What other buried treasure am I going to find in this dilapidated, mistreated heap of junk we bought?
She told herself it was too dark to see any more, so she wiped off her tools, returned them to the shed and headed towards the house, steeling herself for Jacques' mood. Instead, the scent of cinnamon and apples hung in the chilly air, and when she walked in, Jacques greeted her with a cup of hot cider, a strong, warm embrace, and a kiss that reminded her why she'd married him in the first place. And chased away the taste of fear from her throat.
T
he
Mobile Command Post was gone, but a squad car was still parked on the square outside Ashford Methodist Church. The patrol officer guarding the scene was nowhere in sight, however, and the heavy oak door to the church was still padlocked shut. Carrying the evidence bags containing the contents of Lawrence's tin can, Green ducked under the yellow police tape and mounted the stone steps to the door. Brown leaves had accumulated along the base of the door, and an intricate network of spider webs clung to the corners. No one had opened this door in a long time.

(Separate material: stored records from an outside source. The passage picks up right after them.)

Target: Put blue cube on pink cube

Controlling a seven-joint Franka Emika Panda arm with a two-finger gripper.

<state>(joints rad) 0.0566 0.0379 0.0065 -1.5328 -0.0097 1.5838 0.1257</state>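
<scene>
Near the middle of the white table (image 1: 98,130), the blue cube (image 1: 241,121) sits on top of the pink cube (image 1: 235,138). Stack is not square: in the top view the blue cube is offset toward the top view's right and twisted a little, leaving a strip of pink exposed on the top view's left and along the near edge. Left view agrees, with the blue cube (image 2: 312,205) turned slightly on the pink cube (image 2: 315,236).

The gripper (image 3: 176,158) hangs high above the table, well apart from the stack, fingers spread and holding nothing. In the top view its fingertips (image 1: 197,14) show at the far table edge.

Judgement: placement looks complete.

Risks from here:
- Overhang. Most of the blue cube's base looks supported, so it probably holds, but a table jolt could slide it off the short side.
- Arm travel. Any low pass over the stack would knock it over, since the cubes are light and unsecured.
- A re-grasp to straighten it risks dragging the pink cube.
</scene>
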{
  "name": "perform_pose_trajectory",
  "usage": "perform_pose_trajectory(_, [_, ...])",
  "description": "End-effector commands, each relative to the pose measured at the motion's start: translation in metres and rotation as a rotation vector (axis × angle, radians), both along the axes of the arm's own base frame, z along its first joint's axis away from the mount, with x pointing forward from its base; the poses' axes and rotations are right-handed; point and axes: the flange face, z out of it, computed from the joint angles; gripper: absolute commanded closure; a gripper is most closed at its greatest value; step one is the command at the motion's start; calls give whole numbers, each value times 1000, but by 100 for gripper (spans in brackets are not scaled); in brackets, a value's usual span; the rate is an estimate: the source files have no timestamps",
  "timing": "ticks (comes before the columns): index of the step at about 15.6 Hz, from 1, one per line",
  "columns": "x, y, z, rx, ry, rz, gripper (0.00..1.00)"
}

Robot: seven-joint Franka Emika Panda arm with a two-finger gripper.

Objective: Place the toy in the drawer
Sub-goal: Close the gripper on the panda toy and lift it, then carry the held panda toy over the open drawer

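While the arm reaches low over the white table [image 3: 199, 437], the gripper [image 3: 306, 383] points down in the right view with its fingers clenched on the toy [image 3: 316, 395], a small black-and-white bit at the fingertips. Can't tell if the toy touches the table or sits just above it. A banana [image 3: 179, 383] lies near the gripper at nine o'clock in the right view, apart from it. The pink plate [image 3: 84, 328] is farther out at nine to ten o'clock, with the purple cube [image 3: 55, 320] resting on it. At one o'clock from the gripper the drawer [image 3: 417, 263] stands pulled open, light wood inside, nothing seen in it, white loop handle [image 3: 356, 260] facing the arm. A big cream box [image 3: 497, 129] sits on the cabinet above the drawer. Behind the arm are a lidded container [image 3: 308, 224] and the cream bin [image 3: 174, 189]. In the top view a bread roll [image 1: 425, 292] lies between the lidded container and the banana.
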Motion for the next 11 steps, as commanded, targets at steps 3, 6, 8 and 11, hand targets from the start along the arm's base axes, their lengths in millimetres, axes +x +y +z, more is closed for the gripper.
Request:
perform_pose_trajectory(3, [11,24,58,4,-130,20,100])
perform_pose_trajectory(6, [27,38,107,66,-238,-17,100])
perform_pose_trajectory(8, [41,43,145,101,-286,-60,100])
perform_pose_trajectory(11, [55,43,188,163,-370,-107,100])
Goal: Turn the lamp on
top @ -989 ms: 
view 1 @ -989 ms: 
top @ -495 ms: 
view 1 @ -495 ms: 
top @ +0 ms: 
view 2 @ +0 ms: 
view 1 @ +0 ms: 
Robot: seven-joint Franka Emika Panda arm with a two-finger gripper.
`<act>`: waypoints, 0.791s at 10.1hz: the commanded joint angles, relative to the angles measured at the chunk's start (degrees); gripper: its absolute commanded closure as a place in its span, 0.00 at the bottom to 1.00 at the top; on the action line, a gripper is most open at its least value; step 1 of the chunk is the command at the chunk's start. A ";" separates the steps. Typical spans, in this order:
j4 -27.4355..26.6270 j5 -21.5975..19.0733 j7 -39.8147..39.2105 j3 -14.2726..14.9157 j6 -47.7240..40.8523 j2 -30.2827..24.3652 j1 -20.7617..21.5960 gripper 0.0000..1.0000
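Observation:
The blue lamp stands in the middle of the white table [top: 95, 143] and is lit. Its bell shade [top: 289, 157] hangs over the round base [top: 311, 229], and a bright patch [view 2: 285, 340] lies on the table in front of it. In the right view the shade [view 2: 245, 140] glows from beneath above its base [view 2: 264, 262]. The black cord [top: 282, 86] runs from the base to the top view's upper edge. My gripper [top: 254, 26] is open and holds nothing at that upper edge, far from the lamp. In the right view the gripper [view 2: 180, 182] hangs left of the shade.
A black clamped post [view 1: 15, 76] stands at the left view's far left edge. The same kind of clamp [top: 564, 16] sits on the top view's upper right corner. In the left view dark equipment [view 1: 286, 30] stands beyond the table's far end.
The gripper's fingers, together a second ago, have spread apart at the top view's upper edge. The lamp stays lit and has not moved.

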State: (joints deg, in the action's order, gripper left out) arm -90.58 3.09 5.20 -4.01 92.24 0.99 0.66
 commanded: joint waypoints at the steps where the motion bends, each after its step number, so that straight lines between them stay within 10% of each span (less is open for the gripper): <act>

As a precaution, he slipped on nitryl gloves before stooping to examine the lock with his magnifying glass. Rust had caked around the hole, suggesting no one had tried to insert a key in quite some months. But the size of the hole looked about right. He took the brass key from its evidence bag and inserted it into the keyhole. It was stiff and balky, but with some gentle coaxing, he was able to work it in all the way. He was about to turn it when he heard a shout.
“Hey! What the hell do you think you're doing?” He spun around and spotted a uniformed constable striding around the corner of the bell tower, bunching a stream of discarded yellow tape in his hands and scowling at Green from beneath thick black brows. A cop's scowl, honed to intimidate and control. When Green identified himself with his badge, the scowl rapidly gave way to alarm.